Evaluation of global mechanisms for les analysis of SGT-100 DLE combustion system
Paper i proceeding, 2013
This paper presents the results of Computational Fluid Dynamics (CFD) analyses obtained for the experimental version of the SGT-100 Dry Low Emission (DLE) gas turbine burner provided by Siemens Industrial Turbomachinery Ltd (SIT). A testing and measurement campaign for this burner was previously carried out at the DLR Institute of Combustion Technology, Stuttgart, Germany, for various operating pressure conditions. The present work shows the successful validation of the CFD model in terms of time-averaged temperature and velocity data within measurement errors at an operating pressure of 3 bar.

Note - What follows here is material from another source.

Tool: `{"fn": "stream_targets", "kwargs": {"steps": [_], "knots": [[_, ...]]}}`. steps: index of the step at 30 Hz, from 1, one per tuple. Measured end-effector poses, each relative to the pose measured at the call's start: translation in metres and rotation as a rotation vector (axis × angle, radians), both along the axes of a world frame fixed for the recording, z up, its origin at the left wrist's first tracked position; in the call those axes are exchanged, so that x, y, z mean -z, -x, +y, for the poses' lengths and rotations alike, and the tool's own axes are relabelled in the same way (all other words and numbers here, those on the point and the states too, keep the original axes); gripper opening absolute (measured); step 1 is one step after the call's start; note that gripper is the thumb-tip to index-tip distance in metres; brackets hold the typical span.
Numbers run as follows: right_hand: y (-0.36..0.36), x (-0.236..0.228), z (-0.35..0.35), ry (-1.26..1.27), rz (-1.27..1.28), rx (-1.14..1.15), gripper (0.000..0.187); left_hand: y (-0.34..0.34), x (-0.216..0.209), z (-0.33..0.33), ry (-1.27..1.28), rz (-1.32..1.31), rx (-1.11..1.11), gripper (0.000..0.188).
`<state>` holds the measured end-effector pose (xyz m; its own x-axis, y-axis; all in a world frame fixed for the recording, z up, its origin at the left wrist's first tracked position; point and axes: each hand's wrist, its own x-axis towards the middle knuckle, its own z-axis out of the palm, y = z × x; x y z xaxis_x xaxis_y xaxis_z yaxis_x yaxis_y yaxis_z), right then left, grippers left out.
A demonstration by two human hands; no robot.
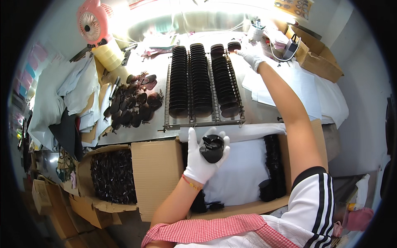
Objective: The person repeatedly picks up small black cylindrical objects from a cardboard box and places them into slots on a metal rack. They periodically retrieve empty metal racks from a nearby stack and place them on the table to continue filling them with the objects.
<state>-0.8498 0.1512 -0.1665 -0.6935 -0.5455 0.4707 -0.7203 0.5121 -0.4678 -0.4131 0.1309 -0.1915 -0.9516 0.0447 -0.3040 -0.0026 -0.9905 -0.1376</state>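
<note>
My left hand, in a white glove, is palm up with its fingers curled around a black rounded bundle; its top is shiny and uneven. My right hand, also gloved, reaches to the far end of the metal rack. Its fingertips pinch a dark lens beside the rack's right row. Three rows of dark oval lenses stand on edge in the rack. The right row has a small gap near its far end.
Loose dark lenses lie heaped left of the rack. Below the bench edge are a carton of black pieces and an open carton with white sheeting and black stacks. A pink fan, papers and a cardboard box flank the rack.
</note>
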Motion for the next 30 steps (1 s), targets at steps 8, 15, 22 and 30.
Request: {"fn": "stream_targets", "kwargs": {"steps": [8, 15, 22, 30], "knots": [[0.012, 0.024, -0.012, 0.034, -0.018, -0.111, 0.031, -0.014, 0.013, 0.009, 0.122, -0.093, -0.032, 0.034], [-0.007, 0.057, -0.025, -0.373, 0.492, 0.034, 0.040, -0.013, 0.007, 0.021, 0.331, -0.025, -0.083, 0.028], [-0.138, -0.017, 0.055, 0.421, -0.099, -0.161, 0.032, 0.003, -0.018, 0.035, 0.628, -0.262, -0.196, 0.026], [-0.303, 0.001, 0.160, -0.053, -0.004, -0.469, 0.057, 0.031, -0.006, 0.082, 0.838, 0.020, -0.131, 0.034]]}}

Several well known global mechanisms are tested in this work, namely the Westbrook Dryer 2-step (WD) scheme, the Jones and Lindstedt 4-step (JL4) scheme, the Meredith et al. 3-step (M3) scheme and a recently developed in-house 4-step scheme (M4) for methane-air mixtures. The M4 scheme is optimized by matching the detailed GRI-Mech 3.0 mechanism in terms of 1D laminar flame speed, using the CHEMKIN software for a wide range of pressures (1 to 6 bar), unburned gas temperatures (295 to 650 K) and equivalence ratios range (0.4 to 1.6).

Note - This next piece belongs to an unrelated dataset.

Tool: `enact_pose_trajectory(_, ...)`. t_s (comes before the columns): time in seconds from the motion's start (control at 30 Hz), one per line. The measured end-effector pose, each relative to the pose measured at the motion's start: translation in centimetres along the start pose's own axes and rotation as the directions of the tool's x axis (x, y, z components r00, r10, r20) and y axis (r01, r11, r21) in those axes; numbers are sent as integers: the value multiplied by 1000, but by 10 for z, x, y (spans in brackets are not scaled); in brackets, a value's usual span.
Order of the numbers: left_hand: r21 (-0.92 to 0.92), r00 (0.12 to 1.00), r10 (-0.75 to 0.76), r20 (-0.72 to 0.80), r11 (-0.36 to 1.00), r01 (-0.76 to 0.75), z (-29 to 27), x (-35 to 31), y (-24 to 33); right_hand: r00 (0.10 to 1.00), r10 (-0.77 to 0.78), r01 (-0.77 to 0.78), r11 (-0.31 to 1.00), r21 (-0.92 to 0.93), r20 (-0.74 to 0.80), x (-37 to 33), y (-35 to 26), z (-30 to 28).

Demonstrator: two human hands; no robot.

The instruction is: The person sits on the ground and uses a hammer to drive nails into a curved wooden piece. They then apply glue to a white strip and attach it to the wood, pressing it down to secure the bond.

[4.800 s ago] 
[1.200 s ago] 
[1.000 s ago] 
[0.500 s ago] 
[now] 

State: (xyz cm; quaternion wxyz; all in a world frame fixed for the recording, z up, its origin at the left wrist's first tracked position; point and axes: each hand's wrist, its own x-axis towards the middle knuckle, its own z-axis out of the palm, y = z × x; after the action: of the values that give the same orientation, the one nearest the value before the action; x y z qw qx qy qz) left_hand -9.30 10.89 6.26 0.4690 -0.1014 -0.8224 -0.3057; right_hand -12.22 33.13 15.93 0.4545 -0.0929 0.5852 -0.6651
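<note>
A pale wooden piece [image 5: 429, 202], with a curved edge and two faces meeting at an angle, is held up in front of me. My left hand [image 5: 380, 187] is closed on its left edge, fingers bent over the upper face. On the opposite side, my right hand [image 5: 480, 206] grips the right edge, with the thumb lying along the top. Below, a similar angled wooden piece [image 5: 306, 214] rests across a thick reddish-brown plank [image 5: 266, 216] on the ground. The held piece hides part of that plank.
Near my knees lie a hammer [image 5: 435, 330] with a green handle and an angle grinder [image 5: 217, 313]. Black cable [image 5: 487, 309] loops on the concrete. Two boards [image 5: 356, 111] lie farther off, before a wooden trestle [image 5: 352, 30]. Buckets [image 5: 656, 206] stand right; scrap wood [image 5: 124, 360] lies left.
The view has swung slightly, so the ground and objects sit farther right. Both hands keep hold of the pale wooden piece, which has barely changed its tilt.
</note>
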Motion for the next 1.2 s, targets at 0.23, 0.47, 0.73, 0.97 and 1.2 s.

CFD simulations are performed using the Eddy Dissipation Model (EDM)/Finite Rate Chemistry (FRC) non-premixed turbulence chemistry interaction model. Both steady-state Reynolds Averaged Navier Stokes (RANS) and hybrid Unsteady Reynolds Averaged Navier Stokes /Large Eddy Simulation (URANS/LES) turbulence models are used. The LES Wall Adaptive Large Eddy-Viscosity (WALE) model with finite rate chemistry is also tested for validation.
Velocity profiles, flame temperatures and major species are compared with experiments for different global reaction mechanisms used with different turbulence models. A reasonable agreement is found with the M4 global reaction mechanism in predicting mixing, temperatures and major species.
RANS simulations are observed to underpredict the temperature profiles downstream and overpredict in the upstream region, while the velocity profiles are found to be in close agreement with experiments. The SAS-SST turbulence model predicts the velocity profiles in good agreement with experimental data and slightly better than the RANS model. Both the transient simulations slightly overpredict the temperature profiles. The LES-WALE model gives too high and unrealistic temperatures.